Elżbieta spojrzała na tego mężczyznę. Był seksowny, to było widać na pierwszy rzut oka, silny, dobrze zbudowany i nie wyglądał na takiego co lubi bić, ale Robert tez na początku na takiego nie wyglądał, wszystko zaczęło się później, ale ten facet tutaj pod drzewem skąpany w świetle promieni słonecznych przebijających się przez drzewa wyglądał naprawdę oszałamiająco. Gryzł jabłko i patrzył się w słońce. Elżbieta siedziała na ziemi i pozwoliła sobie na uśmiech ten facet wyjątkowo mocno działał na wszystkie zmysły. Dokończył jabłko, po czym rzucił ogryzek przez płot. Otrzepał ręce i zabrał się za grabki

- Trzeb aby coś zjeść- mruknęła Elżbieta

- To proponowałem – odpowiedział z uśmiechem

- Zabawne- odparła

- Zamów coś – powiedział Wojtek- zapłacę blikiem i dowiozą

Zabrał się za grabki, chciał skończyć odgradzać teren przed wieczorem, potem musiał zająć się wyborem firmy remontowej. Elżbieta zniknęła w domu, a od płotu było słychać szczekanie psa

- Dzień Dobry

Wojtek odłożył grabie na ziemię i podszedł pod płot. Jak tylko przyjedzie sprzęt z OBI zajmie się ogrodzeniem. Przy ogrodzeniu stała wysoka kobieta w sukience na ramiączkach, z czarnymi kręcącymi włosami i patrzyła na Wojtka z uśmiechem w dłoniach trzymała okrągły placek

- Ja się nazywam Anna Nowak- pokazała w oddali palcem na mały różowy domek- jestem sąsiadką. Chciałam poznać kto się wprowadził w okolicy

Wojtek się uśmiechnął wytarł dłoń w ogrodniczki

- Wojciech Cichy- przedstawił się kiedy uścisnęli sobie dłonie

- Wnuk naszego miejscowego gangstera?

Wojtek uniósł brew udając zaskoczenie i cofnął rękę. W tej samej chwili z okna domu powiedział kobiecy głos

- Dasz blika?

Wojtek wyjął telefon z kieszeni wpisał kod, zalogował się do banku i powiedział

- 241827

- Potwierdź- odparł głos i dodał po chwili- dobra zamówione

Wojtek się uśmiechnął, naprawdę wieczorem będzie musiał poszukać firmy remontowej, nie wiedział czy tu zostanie, czy nie, ale dom wymagał naprawy. Do ogrodu weszła Ela i spojrzał zaskoczona na dziewczynę, która zmierzyła ją wzrokiem

- Elu, to nasza sąsiadka Pani Ania

- Miło poznać- odparła Ela podając Wojtkowi kubek z kawą. Przybycie tej baby sprawiło, że Ela straciła grunt pod nogami, ale nie dała tego po sobie poznać

Jak widać pani Ania sąsiadka dała po sobie poznać, że coś jest nie tak, Wojtek uniósł brew, ale słowem nie powiedział nic. W tej samej chwili ktoś od bramy zawołał

- Dzień Dobry!

Ela chciała się ulotnić, ale Wojtek ją zatrzymał i położył jej swoją dłoń na ramieniu, bardzo delikatnie, ale jednak stanowczo

- Idę zobaczę, a ty poznaj naszą wspaniałą sąsiadkę, zabrał z jej rąk ciasto, które ta podała przez płot i poszedł do bramy.

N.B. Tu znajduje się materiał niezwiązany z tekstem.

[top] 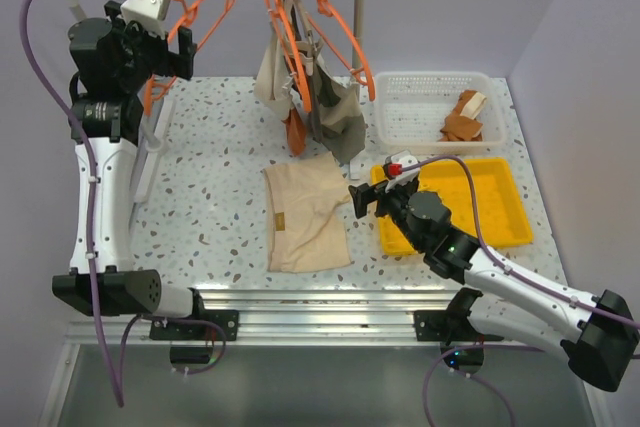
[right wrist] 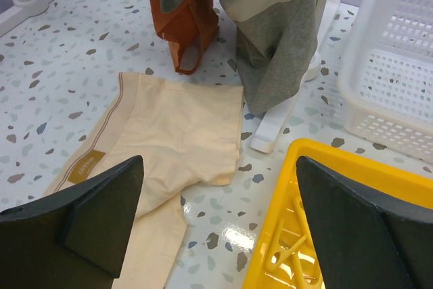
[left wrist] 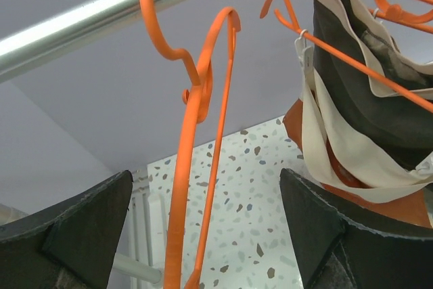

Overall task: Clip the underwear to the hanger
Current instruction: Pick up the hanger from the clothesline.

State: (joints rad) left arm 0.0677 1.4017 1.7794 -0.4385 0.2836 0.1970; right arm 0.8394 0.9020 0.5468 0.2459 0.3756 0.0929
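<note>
The underwear [top: 305,217] is soft, matt cloth. The hanger [left wrist: 184,167] is smooth, glossy plastic, hung on a satin metal rail [left wrist: 81,24]. The speckled worktop [top: 210,197] and the yellow plastic tray [top: 505,197] are shiny.

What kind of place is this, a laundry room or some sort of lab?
Probably a lab bench staged as a laundry corner: robot arms bolted to a speckled table, a clothes rail, orange hangers.

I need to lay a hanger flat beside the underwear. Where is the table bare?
The widest bare table lies between the left arm and the underwear. Crowded: the hung garments behind it, and to its right the right gripper, yellow tray and white basket.
</note>
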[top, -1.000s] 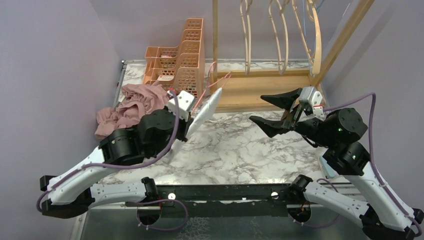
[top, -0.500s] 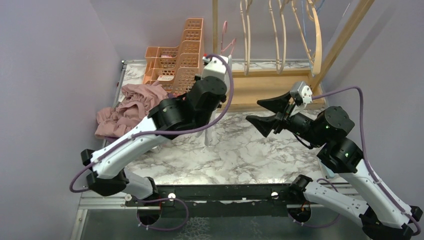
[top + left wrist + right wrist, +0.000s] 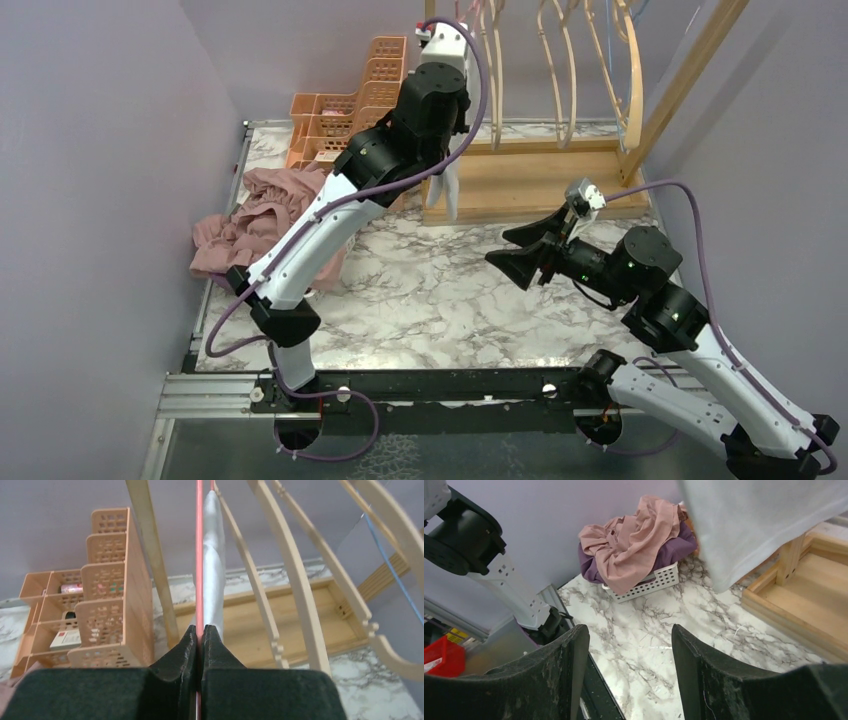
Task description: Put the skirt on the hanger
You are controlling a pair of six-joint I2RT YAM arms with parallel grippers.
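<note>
Two purple walls (image 3: pixel 100 150) close in a marble surface (image 3: pixel 450 300). At its far left stand an orange organizer (image 3: pixel 350 130) and a basket (image 3: pixel 644 587) heaped with pink and purple clothes (image 3: pixel 629 540). At the back sits a wooden frame (image 3: pixel 540 180), with curved wooden hangers (image 3: pixel 560 70) hung above it.

The left gripper (image 3: pixel 201 630) is high at the frame's post, clamped tight on the thin pink hanger (image 3: pixel 199 555). The pale skirt (image 3: pixel 450 195) hangs off that hanger beside the post, with its hem above the frame's base (where it meets the hanger is out of view). The right gripper (image 3: pixel 520 250) hovers over the middle of the surface, spread wide and holding nothing.

Half a second ago the left arm was lower, level with the organizer. It has since risen to the top of the view, lifting the skirt off the surface. The right gripper has dropped slightly and moved left, as wide open as before.
</note>
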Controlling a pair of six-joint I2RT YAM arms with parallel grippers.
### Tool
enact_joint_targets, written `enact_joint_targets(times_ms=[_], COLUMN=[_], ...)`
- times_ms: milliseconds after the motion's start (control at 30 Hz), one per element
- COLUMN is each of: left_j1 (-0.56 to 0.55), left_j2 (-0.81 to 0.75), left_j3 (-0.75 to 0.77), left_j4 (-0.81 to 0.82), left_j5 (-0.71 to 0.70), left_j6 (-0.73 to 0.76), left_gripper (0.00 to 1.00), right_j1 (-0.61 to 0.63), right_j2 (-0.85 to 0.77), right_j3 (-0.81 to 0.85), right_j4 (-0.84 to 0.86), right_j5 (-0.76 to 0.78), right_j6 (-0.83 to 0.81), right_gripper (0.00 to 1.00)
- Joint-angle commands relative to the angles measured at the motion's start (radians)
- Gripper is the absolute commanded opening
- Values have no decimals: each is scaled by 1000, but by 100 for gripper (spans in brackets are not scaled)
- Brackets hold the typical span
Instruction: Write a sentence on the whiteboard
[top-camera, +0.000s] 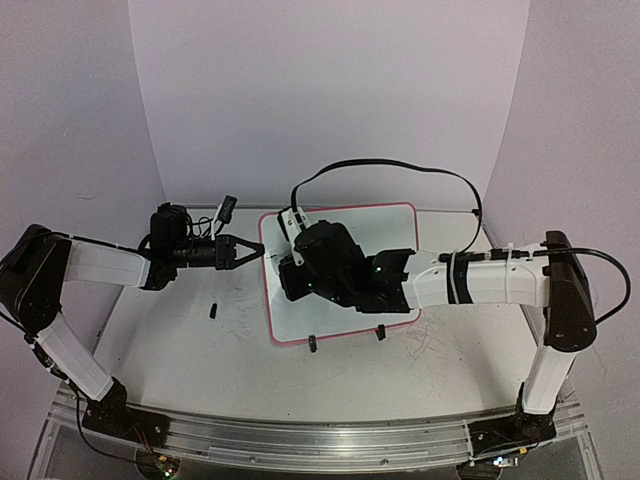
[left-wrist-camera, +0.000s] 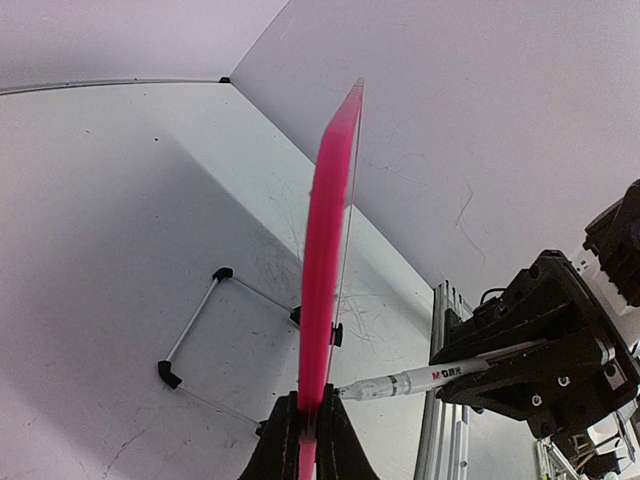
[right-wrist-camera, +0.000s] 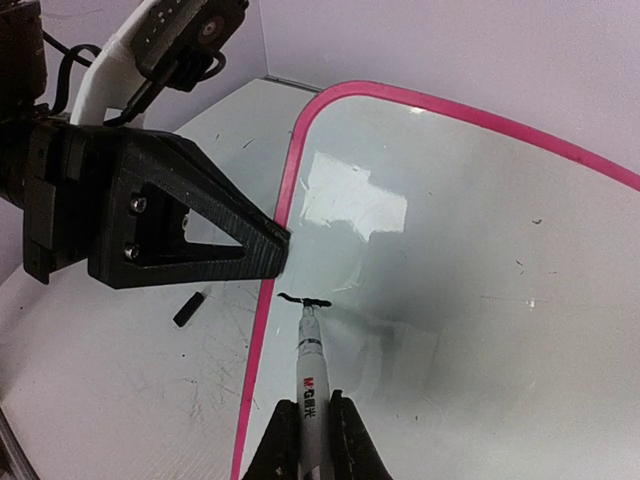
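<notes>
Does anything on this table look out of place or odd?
A small black piece, perhaps a pen cap, lies loose on the table left of the whiteboard. The whiteboard sits skewed to the table's edge, its left rim pinched by the left hand while the right hand presses a marker to it.

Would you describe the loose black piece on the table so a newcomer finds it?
Find the pink-rimmed whiteboard mid-table. Left of it, nearer the arm bases than the left gripper, a short black stick lies alone on the tabletop; the board's two black feet are attached.
</notes>
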Motion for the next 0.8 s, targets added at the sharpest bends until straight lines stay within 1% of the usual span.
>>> enact_joint_targets(times_ms=[0, 600, 767], left_j1=[-2, -2, -2], left_j2=[-42, -42, -41], left_j3=[35, 36, 36], left_j4=[40, 39, 39], left_j5=[27, 27, 28], left_j6=[-12, -12, -12], left_gripper=[0, 0, 0], right_j1=[-2, -2, -2], right_j2=[9, -4, -9], right_j3=[5, -29, -43], right_j4=[3, 3, -21], right_j5=[10, -6, -11], right_j6=[20, 50, 60], right_gripper=[0, 0, 0])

Tymczasem obie kobiety mierzyły się wzrokiem, Anna spojrzała na śnice na ciele kobiety zmierzyła ją wzrokiem

- Jesteście parą?- zapytała przez płot

- Co?- odparła zaskoczona Ela- nie skąd

- To kim dla niego jesteś?- zapytała Anna zbita z tropu

Ela na samym początku nie połapała się w jakiem kierunku zmierza ta rozmowa

- Pomagam przy gospodarstwie

- A służąca- odparła Anna z ironicznym uśmiechem- cóż rodzina cichych zawsze miała gust jak chodzi o pokojówki...

Ela uniosła brew

- Nie rozumiem

- No cóż- powiedziała Anna zakładając ręce na piersi- stary cichy to taki babiarz był jednak...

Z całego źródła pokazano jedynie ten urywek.